═══ Information provided ═══
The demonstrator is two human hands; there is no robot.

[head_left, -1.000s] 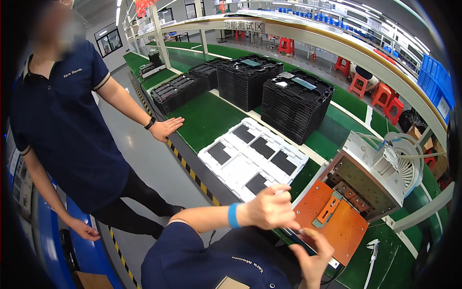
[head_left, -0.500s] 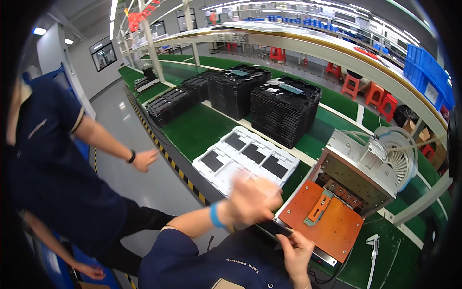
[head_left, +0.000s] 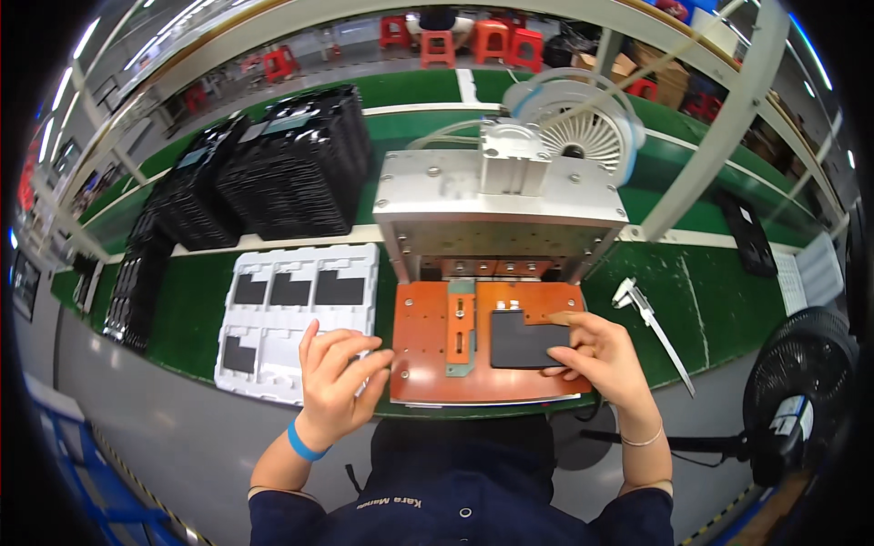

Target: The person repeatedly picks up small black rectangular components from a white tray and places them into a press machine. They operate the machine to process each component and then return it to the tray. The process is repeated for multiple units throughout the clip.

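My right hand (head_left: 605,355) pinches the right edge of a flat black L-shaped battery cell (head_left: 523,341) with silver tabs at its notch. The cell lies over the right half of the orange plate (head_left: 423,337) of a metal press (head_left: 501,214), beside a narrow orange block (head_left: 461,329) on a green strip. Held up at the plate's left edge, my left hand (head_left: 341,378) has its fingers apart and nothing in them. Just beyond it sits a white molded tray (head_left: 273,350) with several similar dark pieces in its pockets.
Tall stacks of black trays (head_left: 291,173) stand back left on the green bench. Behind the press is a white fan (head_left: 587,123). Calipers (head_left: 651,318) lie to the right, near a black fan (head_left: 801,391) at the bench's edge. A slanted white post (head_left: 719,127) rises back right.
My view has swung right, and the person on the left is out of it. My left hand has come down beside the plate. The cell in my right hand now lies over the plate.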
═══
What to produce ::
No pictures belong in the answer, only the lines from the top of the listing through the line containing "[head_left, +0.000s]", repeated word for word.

Result of this exercise ::
The demonstrator is two human hands; there is no robot.

[head_left, -1.000s] 
[head_left, -0.500s] 
[head_left, +0.000s] 

With that, the exercise is done.